◆ **Task statement**: When you reach the line containing "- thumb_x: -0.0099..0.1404" in the data below, begin returning lines exactly as written, and stop once the line containing "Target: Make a" has been returned.

****

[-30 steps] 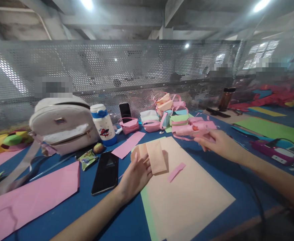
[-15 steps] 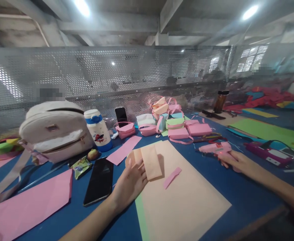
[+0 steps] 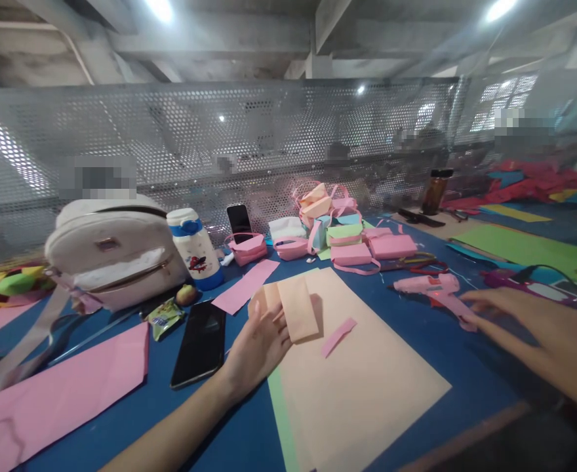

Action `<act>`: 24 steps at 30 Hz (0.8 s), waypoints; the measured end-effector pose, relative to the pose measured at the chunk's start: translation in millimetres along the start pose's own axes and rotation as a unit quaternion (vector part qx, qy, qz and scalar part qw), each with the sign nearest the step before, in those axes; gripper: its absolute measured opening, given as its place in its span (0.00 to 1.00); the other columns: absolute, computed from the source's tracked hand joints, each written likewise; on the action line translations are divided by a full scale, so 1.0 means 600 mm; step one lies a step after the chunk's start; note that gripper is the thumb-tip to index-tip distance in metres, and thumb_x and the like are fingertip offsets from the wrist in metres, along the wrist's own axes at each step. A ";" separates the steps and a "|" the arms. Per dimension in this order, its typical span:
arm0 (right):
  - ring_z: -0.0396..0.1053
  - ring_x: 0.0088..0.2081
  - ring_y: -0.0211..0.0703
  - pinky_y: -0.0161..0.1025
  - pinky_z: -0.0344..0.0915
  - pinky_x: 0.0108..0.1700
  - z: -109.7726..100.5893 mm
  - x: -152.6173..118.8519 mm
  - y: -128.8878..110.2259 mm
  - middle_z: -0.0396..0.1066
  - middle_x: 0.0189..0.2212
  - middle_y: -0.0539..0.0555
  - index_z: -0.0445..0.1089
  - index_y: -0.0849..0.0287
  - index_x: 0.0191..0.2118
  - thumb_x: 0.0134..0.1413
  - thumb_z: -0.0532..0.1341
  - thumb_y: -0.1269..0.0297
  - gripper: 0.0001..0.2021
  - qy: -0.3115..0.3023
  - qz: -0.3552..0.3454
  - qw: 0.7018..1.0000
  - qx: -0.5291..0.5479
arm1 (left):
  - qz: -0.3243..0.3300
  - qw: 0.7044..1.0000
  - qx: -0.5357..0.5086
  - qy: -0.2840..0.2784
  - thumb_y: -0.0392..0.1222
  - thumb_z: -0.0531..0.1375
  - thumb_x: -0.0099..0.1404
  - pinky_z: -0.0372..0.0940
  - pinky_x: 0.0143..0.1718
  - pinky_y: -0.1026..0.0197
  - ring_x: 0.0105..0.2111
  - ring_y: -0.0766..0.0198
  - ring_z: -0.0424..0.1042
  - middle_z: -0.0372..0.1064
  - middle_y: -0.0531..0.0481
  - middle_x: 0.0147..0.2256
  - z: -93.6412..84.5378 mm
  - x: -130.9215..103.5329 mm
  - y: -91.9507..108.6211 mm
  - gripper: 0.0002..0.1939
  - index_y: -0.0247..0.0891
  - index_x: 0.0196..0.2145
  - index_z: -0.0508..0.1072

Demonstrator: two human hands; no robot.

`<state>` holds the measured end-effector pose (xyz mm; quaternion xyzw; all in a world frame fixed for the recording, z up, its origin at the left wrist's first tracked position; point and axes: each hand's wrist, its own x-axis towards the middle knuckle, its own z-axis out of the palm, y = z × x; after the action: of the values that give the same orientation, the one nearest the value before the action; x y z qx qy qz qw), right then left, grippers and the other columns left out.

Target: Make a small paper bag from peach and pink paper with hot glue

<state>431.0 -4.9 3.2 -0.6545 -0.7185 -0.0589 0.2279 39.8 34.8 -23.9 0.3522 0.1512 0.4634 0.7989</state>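
Note:
My left hand [image 3: 256, 344] is closed on a folded piece of peach paper [image 3: 299, 308], its fingers tucked under the fold. Beneath it lies a large peach sheet [image 3: 362, 387] over a green one [image 3: 282, 419]. A small pink paper strip [image 3: 338, 337] rests on the peach sheet. On the right, a pink glue gun [image 3: 431, 285] lies on the blue table. My right hand [image 3: 529, 328] is beside the glue gun's handle, fingers stretched out and apart, holding nothing.
Small pink paper bags [image 3: 350, 254] stand along the back. On the left are a white backpack [image 3: 116, 255], a bottle [image 3: 195, 255], a black phone [image 3: 198, 344] and pink paper [image 3: 67, 393]. A purple device [image 3: 509, 282] with a cable and green sheets [image 3: 524, 249] lie at right.
My right hand has let go of the glue gun and shifted right, its fingers opening. The glue gun stays on the table. My left hand keeps its hold on the folded paper.

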 end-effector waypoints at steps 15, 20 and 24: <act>0.69 0.34 0.44 0.35 0.55 0.30 0.110 0.126 -0.201 0.72 0.32 0.51 0.66 0.57 0.35 0.54 0.60 0.64 0.04 -0.261 -0.158 0.941 0.146 | -0.005 1.000 0.012 0.002 0.58 0.52 0.70 0.52 0.61 0.53 0.59 0.51 0.64 0.70 0.40 0.55 -0.001 -0.007 0.001 0.28 0.35 0.57 0.68; 0.68 0.30 0.41 0.33 0.56 0.29 0.111 0.123 -0.200 0.72 0.30 0.50 0.67 0.58 0.32 0.55 0.58 0.68 0.02 -0.281 -0.179 0.926 0.176 | -0.006 1.000 0.024 0.008 0.59 0.51 0.70 0.53 0.61 0.53 0.58 0.52 0.65 0.70 0.40 0.55 0.000 -0.008 0.001 0.28 0.36 0.57 0.68; 0.69 0.31 0.41 0.34 0.57 0.31 0.106 0.121 -0.201 0.72 0.30 0.51 0.69 0.59 0.31 0.53 0.57 0.73 0.05 -0.274 -0.187 0.922 0.199 | -0.007 1.000 0.021 0.009 0.59 0.50 0.71 0.53 0.62 0.54 0.60 0.53 0.63 0.70 0.42 0.55 0.000 -0.008 0.002 0.28 0.37 0.57 0.68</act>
<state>295.7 69.5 1.7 -0.4398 -0.8591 0.2254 0.1331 36.5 31.2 -23.7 0.3636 0.1709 0.4579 0.7930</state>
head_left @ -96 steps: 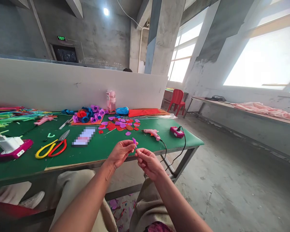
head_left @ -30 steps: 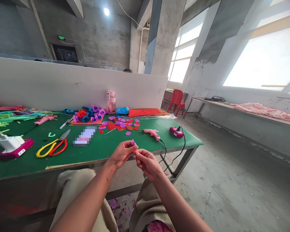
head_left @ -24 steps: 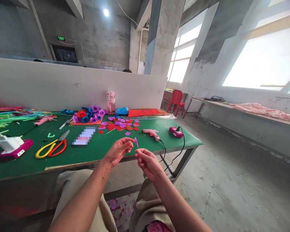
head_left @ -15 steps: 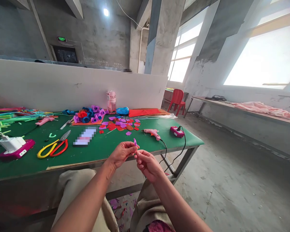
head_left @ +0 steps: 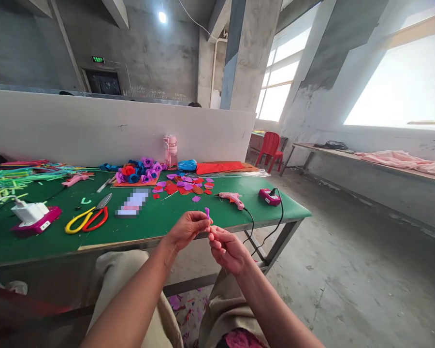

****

◆ **Exercise result**:
  - thumb_x: -0.0099..0.1404
  - pinky_z: -0.0372..0.0940
  - pinky_x: 0.0143..0.1718
  - pinky_y: -0.1026..0.0197
  - ring_x: 0.0105..0.2111
  - ring_y: -0.0766..0.0198
  - ring_z: -0.0424..0.1042
  - middle_z: -0.0372..0.1064
  - middle_y: -0.0531..0.0481
  - middle_x: 0.0147..0.2256
  - z: -93.6412..84.5378 mm
  - x: -130.9215..103.5329 mm
  - y: -91.9507..108.6211 mm
  - gripper: 0.0002..0.1939
  - index_y: -0.0247..0.0891
  - index_x: 0.0196..0.2145
  - index_z: -0.0508..0.1072

Demonstrator: two human hands; no robot.

`<state>` holds the measured end-effector pose (xyz mm; quaternion xyzw; all in a world frame fixed for the recording, z up, its origin at the left wrist's first tracked position; point and axes: each hand's wrist, its own x-axis towards the middle knuckle, its own z-axis out of the palm, y = z × x; after the action: of the values that give the same orientation, the one nearest the value before the action; x y z qx qy qz qw), right then left, grippers and the other columns left out.

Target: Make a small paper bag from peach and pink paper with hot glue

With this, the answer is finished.